▶ [How to complete this task]
Could you retype the entries exactly as they are?

+ + + + +

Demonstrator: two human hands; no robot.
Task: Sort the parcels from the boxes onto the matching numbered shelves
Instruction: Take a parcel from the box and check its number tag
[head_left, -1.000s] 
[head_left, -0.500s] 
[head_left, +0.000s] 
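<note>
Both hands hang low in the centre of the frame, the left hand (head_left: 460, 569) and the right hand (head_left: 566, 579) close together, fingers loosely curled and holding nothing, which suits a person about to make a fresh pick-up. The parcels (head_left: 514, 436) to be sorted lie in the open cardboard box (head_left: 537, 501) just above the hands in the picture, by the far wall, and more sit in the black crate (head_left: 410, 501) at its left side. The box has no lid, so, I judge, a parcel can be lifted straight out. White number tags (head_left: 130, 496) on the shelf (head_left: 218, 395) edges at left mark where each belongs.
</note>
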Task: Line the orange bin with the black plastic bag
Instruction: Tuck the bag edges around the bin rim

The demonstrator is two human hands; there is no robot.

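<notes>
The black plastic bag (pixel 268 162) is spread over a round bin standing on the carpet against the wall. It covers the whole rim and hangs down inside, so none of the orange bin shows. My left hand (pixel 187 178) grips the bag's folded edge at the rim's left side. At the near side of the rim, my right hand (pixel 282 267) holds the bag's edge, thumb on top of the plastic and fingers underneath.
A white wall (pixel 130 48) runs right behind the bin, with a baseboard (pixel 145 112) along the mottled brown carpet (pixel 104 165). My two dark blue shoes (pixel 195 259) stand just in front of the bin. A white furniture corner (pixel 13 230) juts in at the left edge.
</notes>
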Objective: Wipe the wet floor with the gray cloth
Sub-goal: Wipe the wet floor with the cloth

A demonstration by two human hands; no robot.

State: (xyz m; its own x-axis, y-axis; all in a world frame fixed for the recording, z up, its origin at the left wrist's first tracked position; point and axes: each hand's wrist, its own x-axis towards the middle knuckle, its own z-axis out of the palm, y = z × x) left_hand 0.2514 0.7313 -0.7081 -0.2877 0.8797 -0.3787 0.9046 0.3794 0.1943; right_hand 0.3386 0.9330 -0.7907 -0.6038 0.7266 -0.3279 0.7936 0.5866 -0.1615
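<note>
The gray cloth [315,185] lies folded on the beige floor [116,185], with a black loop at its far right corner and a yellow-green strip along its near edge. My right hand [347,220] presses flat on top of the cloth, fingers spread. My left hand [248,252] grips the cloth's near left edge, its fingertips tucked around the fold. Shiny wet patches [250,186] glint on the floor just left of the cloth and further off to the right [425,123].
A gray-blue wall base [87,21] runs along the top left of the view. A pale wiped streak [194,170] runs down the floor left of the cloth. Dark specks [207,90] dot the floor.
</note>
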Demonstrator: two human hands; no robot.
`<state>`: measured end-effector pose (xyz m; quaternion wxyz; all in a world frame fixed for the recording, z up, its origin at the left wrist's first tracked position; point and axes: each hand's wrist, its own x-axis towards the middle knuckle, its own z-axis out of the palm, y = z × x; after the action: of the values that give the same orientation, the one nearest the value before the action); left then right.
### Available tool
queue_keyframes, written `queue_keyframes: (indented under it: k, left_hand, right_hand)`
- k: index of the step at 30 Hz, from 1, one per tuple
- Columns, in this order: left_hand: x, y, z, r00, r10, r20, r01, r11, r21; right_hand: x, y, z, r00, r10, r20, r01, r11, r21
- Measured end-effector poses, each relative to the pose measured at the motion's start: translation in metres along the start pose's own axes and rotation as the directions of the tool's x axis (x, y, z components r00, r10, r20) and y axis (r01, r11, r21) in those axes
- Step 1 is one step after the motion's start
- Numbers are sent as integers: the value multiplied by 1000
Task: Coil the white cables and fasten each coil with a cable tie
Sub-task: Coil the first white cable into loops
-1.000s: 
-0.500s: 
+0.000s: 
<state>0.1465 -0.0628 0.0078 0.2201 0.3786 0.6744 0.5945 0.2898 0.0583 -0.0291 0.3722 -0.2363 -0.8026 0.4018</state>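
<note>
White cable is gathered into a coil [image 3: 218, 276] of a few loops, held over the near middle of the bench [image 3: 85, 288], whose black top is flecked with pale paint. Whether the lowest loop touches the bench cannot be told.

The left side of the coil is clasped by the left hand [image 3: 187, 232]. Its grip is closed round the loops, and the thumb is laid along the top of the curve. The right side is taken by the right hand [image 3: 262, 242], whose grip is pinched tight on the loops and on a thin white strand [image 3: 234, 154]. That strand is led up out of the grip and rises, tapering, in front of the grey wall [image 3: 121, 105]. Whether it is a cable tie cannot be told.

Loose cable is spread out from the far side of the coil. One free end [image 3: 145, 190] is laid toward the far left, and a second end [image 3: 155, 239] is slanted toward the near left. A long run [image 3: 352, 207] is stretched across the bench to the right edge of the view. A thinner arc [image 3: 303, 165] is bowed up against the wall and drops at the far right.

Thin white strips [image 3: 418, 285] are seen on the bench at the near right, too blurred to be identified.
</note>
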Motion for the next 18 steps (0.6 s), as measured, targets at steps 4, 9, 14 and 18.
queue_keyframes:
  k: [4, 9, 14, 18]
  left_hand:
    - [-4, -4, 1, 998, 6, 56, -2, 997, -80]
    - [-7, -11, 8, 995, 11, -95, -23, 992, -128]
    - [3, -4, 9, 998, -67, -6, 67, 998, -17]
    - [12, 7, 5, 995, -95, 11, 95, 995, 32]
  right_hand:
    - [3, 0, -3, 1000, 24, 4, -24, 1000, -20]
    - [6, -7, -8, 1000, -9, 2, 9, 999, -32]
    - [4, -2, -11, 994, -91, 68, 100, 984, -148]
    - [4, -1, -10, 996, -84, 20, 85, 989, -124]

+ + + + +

▶ [Exercise output]
Demonstrator: two human hands; no robot.
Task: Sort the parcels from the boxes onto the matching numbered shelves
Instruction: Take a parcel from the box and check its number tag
[head_left, -1.000s] 
[head_left, -0.500s] 
[head_left, +0.000s] 
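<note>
Both hands hang low in the centre of the frame, the left hand (head_left: 460, 569) and the right hand (head_left: 566, 579) close together, fingers loosely curled and holding nothing, which suits a person about to make a fresh pick-up. The parcels (head_left: 514, 436) to be sorted lie in the open cardboard box (head_left: 537, 501) just above the hands in the picture, by the far wall, and more sit in the black crate (head_left: 410, 501) at its left side. The box has no lid, so, I judge, a parcel can be lifted straight out. White number tags (head_left: 130, 496) on the shelf (head_left: 218, 395) edges at left mark where each belongs.
</note>
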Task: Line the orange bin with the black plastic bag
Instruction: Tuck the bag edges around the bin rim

The demonstrator is two human hands; there is no robot.

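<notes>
The black plastic bag (pixel 268 162) is spread over a round bin standing on the carpet against the wall. It covers the whole rim and hangs down inside, so none of the orange bin shows. My left hand (pixel 187 178) grips the bag's folded edge at the rim's left side. At the near side of the rim, my right hand (pixel 282 267) holds the bag's edge, thumb on top of the plastic and fingers underneath.
A white wall (pixel 130 48) runs right behind the bin, with a baseboard (pixel 145 112) along the mottled brown carpet (pixel 104 165). My two dark blue shoes (pixel 195 259) stand just in front of the bin. A white furniture corner (pixel 13 230) juts in at the left edge.
</notes>
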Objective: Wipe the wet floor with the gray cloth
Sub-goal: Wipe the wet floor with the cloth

A demonstration by two human hands; no robot.

State: (xyz m; its own x-axis, y-axis; all in a world frame fixed for the recording, z up, its origin at the left wrist's first tracked position; point and axes: each hand's wrist, its own x-axis towards the middle knuckle, its own z-axis out of the palm, y = z × x) left_hand 0.2514 0.7313 -0.7081 -0.2877 0.8797 -0.3787 0.9046 0.3794 0.1943; right_hand 0.3386 0.9330 -0.7907 -0.6038 0.7266 -0.3279 0.7936 0.5866 -0.1615
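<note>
The gray cloth [315,185] lies folded on the beige floor [116,185], with a black loop at its far right corner and a yellow-green strip along its near edge. My right hand [347,220] presses flat on top of the cloth, fingers spread. My left hand [248,252] grips the cloth's near left edge, its fingertips tucked around the fold. Shiny wet patches [250,186] glint on the floor just left of the cloth and further off to the right [425,123].
A gray-blue wall base [87,21] runs along the top left of the view. A pale wiped streak [194,170] runs down the floor left of the cloth. Dark specks [207,90] dot the floor.
</note>
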Demonstrator: two human hands; no robot.
`<state>`: measured end-effector pose (xyz m; quaternion wxyz; all in a world frame fixed for the recording, z up, its origin at the left wrist's first tracked position; point and axes: each hand's wrist, its own x-axis towards the middle knuckle, its own z-axis out of the palm, y = z × x; after the action: of the values that give the same orientation, the one nearest the value before the action); left then right.
### Available tool
queue_keyframes, written `queue_keyframes: (indented under it: k, left_hand, right_hand)`
- k: index of the step at 30 Hz, from 1, one per tuple
- Columns, in this order: left_hand: x, y, z, r00, r10, r20, r01, r11, r21; right_hand: x, y, z, r00, r10, r20, r01, r11, r21
- Measured end-effector poses, each relative to the pose measured at the motion's start: translation in metres along the start pose's own axes and rotation as the directions of the tool's x axis (x, y, z components r00, r10, r20) and y axis (r01, r11, r21) in those axes
- Step 1 is one step after the motion's start
- Numbers are sent as integers: the value multiplied by 1000
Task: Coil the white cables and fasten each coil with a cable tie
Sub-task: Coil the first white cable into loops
-1.000s: 
-0.500s: 
+0.000s: 
<state>0.1465 -0.0628 0.0078 0.2201 0.3786 0.6744 0.5945 0.2898 0.0583 -0.0291 0.3722 -0.2363 -0.8026 0.4018</state>
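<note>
White cable is gathered into a coil [image 3: 218, 276] of a few loops, held over the near middle of the bench [image 3: 85, 288], whose black top is flecked with pale paint. Whether the lowest loop touches the bench cannot be told.

The left side of the coil is clasped by the left hand [image 3: 187, 232]. Its grip is closed round the loops, and the thumb is laid along the top of the curve. The right side is taken by the right hand [image 3: 262, 242], whose grip is pinched tight on the loops and on a thin white strand [image 3: 234, 154]. That strand is led up out of the grip and rises, tapering, in front of the grey wall [image 3: 121, 105]. Whether it is a cable tie cannot be told.

Loose cable is spread out from the far side of the coil. One free end [image 3: 145, 190] is laid toward the far left, and a second end [image 3: 155, 239] is slanted toward the near left. A long run [image 3: 352, 207] is stretched across the bench to the right edge of the view. A thinner arc [image 3: 303, 165] is bowed up against the wall and drops at the far right.

Thin white strips [image 3: 418, 285] are seen on the bench at the near right, too blurred to be identified.
</note>
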Motion for the next 18 steps (0.6 s), as measured, targets at steps 4, 9, 14 and 18.
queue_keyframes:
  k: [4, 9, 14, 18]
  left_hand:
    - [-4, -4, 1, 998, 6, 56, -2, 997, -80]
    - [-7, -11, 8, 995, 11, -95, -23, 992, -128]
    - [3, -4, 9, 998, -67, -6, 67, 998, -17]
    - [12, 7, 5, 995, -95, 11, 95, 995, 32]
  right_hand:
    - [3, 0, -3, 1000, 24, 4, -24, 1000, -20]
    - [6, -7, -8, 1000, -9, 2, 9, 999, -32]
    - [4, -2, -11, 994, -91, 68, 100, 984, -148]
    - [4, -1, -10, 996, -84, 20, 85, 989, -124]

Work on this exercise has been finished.